Start of Material supplied
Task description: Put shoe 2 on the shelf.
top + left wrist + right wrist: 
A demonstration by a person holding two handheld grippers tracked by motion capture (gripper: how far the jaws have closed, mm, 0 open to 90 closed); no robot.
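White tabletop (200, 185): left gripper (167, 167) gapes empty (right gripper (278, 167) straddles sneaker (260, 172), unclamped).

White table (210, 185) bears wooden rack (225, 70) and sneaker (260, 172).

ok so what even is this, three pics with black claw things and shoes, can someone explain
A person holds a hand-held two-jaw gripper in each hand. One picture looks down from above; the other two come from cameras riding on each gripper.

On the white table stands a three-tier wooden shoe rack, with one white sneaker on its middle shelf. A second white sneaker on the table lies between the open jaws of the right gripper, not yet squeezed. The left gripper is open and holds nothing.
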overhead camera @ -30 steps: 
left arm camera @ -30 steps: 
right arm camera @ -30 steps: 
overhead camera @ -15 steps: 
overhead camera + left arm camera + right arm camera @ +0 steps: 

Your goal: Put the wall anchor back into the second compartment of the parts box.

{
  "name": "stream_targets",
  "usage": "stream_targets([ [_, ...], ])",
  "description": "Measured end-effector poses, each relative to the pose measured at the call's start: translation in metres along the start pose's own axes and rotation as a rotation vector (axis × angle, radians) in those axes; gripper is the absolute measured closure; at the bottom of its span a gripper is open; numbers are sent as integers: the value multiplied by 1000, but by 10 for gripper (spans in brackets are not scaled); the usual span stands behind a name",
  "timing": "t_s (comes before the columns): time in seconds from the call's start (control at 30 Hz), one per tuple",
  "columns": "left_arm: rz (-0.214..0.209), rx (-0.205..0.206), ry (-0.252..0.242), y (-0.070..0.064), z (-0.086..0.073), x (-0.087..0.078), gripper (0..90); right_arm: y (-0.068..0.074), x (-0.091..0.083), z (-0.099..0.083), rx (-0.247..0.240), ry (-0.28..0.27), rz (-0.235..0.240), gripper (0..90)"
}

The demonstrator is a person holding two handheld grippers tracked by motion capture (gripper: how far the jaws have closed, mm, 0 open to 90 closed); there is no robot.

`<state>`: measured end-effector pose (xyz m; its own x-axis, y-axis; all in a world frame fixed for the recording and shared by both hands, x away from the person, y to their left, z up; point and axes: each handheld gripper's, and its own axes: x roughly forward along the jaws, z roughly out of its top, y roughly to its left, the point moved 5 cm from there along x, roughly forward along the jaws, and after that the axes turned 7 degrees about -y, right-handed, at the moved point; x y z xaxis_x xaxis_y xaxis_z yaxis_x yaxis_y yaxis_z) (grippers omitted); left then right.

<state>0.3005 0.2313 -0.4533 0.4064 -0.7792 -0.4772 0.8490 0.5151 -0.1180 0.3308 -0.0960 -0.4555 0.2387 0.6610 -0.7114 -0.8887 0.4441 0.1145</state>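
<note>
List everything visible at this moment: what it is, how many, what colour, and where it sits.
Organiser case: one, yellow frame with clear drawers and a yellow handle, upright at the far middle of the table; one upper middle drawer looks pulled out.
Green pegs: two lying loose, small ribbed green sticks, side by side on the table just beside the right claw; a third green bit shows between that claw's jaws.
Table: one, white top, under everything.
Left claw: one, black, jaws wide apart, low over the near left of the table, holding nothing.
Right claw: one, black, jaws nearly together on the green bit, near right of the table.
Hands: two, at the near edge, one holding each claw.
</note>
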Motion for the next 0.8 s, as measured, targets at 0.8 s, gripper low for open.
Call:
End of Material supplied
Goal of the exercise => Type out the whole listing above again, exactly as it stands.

Written answer =>
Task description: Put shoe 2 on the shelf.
top + left wrist + right wrist: 
A demonstration by a person holding two handheld grippers tracked by motion capture (gripper: how far the jaws have closed, mm, 0 open to 90 closed); no robot.
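White tabletop (200, 185): left gripper (167, 167) gapes empty (right gripper (278, 167) straddles sneaker (260, 172), unclamped).

White table (210, 185) bears wooden rack (225, 70) and sneaker (260, 172).

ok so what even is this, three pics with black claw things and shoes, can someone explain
A person holds a hand-held two-jaw gripper in each hand. One picture looks down from above; the other two come from cameras riding on each gripper.

On the white table stands a three-tier wooden shoe rack, with one white sneaker on its middle shelf. A second white sneaker on the table lies between the open jaws of the right gripper, not yet squeezed. The left gripper is open and holds nothing.
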overhead camera @ -30 steps: 
left arm camera @ -30 steps: 
right arm camera @ -30 steps: 
overhead camera @ -15 steps: 
overhead camera + left arm camera + right arm camera @ +0 steps: 

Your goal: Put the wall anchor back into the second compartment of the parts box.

{
  "name": "stream_targets",
  "usage": "stream_targets([ [_, ...], ])",
  "description": "Measured end-effector poses, each relative to the pose measured at the call's start: translation in metres along the start pose's own axes and rotation as a rotation vector (axis × angle, radians) in those axes; gripper is the absolute measured closure; at the bottom of its span a gripper is open; numbers are sent as integers: the value multiplied by 1000, but by 10 for gripper (spans in brackets are not scaled); the usual span stands behind a name",
  "timing": "t_s (comes before the columns): time in seconds from the call's start (control at 30 Hz), one per tuple",
  "columns": "left_arm: rz (-0.214..0.209), rx (-0.205..0.206), ry (-0.252..0.242), y (-0.070..0.064), z (-0.086..0.073), x (-0.087..0.078), gripper (0..90); right_arm: y (-0.068..0.074), x (-0.091..0.083), z (-0.099..0.083), rx (-0.247..0.240), ry (-0.28..0.27), rz (-0.235..0.240), gripper (0..90)"
}

The demonstrator is a person holding two handheld grippers tracked by motion capture (gripper: how far the jaws have closed, mm, 0 open to 90 closed); there is no robot.

`<state>`: measured end-effector pose (xyz m; its own x-axis, y-axis; all in a world frame fixed for the recording and shared by both hands, x away from the person, y to their left, z up; point and axes: each handheld gripper's, and its own axes: x roughly forward along the jaws, z roughly out of its top, y roughly to its left, the point moved 5 cm from there along x, roughly forward along the jaws, and after that the axes turned 7 degrees about -y, right-handed, at the moved point; x y z xaxis_x xaxis_y xaxis_z yaxis_x yaxis_y yaxis_z) (grippers omitted); left then right.

<state>0.3005 0.2313 -0.4533 0.4064 -0.7792 -0.4772 0.8490 0.5151 -0.1180 0.3308 -0.0960 -0.4555 0.2387 0.6610 -0.7114 -0.8887 0.4441 0.1145</state>
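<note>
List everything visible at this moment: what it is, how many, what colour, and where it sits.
Organiser case: one, yellow frame with clear drawers and a yellow handle, upright at the far middle of the table; one upper middle drawer looks pulled out.
Green pegs: two lying loose, small ribbed green sticks, side by side on the table just beside the right claw; a third green bit shows between that claw's jaws.
Table: one, white top, under everything.
Left claw: one, black, jaws wide apart, low over the near left of the table, holding nothing.
Right claw: one, black, jaws nearly together on the green bit, near right of the table.
Hands: two, at the near edge, one holding each claw.
</note>
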Motion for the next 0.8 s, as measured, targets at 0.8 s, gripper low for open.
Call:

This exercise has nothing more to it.